Known as Gravity Probe B, the experiment used four ultra-precise gyroscopes housed in a satellite to measure two aspects of Einstein's theory about gravity. The first is the geodetic effect, or the warping of space and time around a gravitational body. The second is frame-dragging, which is the amount a spinning object pulls space and time with it as it rotates.
After 52 years of conceiving, building, testing and waiting, the science satellite has determined both effects with unprecedented precision by pointing at a single star, IM Pegasi, while in a polar orbit around Earth. If gravity did not affect space and time, Gravity Probe B's gyroscopes would point in the same direction forever while in orbit. But in confirmation of Einstein's general theory of relativity, the gyroscopes experienced measurable, minute changes in the direction of their spin as they were pulled by Earth's gravity.
The findings appear online in the journal Physical Review Letters.
"Imagine the Earth as if it were immersed in honey. As the planet rotated its axis and orbited the Sun, the honey around it would warp and swirl, and it's the same with space and time," said Francis Everitt, a Stanford physicist and principal investigator for Gravity Probe B.
"GP-B confirmed two of the most profound predictions of Einstein's universe, having far-reaching implications across astrophysics research," Everitt said. "Likewise, the decades of technological innovation behind the mission will have a lasting legacy on Earth and in space."
Stanford has been NASA's prime contractor for the mission and was responsible for the design and integration of the science instrument and for mission operations and data analysis.
Much of the technology needed to test Einstein's theory had not yet been invented in 1959 when Leonard Schiff, head of Stanford's physics department, and George E. Pugh of the Defense Department independently proposed to observe the precession of a gyroscope in an Earth-orbiting satellite with respect to a distant star. Toward that end, Schiff teamed up with Stanford colleagues William Fairbank and Robert Cannon and subsequently, in 1962, recruited Everitt.
NASA came on board in 1963 with the initial funding to develop a relativity gyroscope experiment. Forty-one years later, the satellite was launched into orbit about 400 miles above Earth.
The project was soon beset by problems and disappointment when an unexpected wobble in the gyroscopes changed their orientation and interfered with the data. It took years for a team of scientists to sift through the muddy data and salvage the information they needed.
Despite the setback, Gravity Probe B's decades of development led to groundbreaking technologies to control environmental disturbances on spacecraft, such as aerodynamic drag, magnetic fields and thermal variations. The mission's star tracker and gyroscopes were the most precise ever designed and produced.
Innovations enabled by GP-B have been used in the Global Positioning System, such as carrier-phase differential GPS, with its precision positioning that can allow an airplane to land unaided. Additional GP-B technologies were applied to NASA's Cosmic Background Explorer mission, which determined the universe's background radiation. That measurement is the underpinning of the "big bang theory" and led to the Nobel Prize for NASA's John Mather.

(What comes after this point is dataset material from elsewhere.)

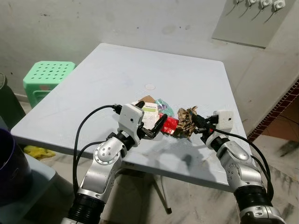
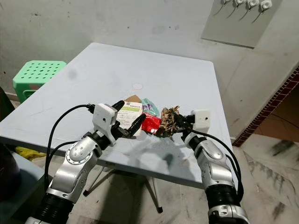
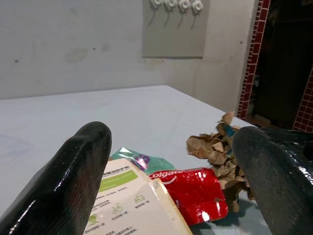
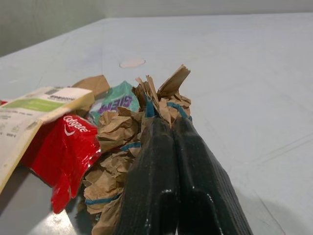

"The mission results will have a long-term impact on the work of theoretical physicists for years to come," said Bill Danchi, senior astrophysicist and program scientist at NASA Headquarters in Washington. "Every future challenge to Einstein's theories of general relativity will have to seek more precise measurements than the remarkable work GP-B accomplished."
Over the course of its mission, GP-B advanced the frontiers of knowledge and provided a practical training ground for 100 doctoral students and 15 master's degree candidates at universities across the United States. Over 350 undergraduates and more than four dozen high school students also worked on the project, alongside leading scientists and aerospace engineers from industry and government.
Sally Ride, the first American female astronaut in space, worked on GP-B while studying at Stanford. Another was Nobel Laureate Eric Cornell, who also studied at Stanford.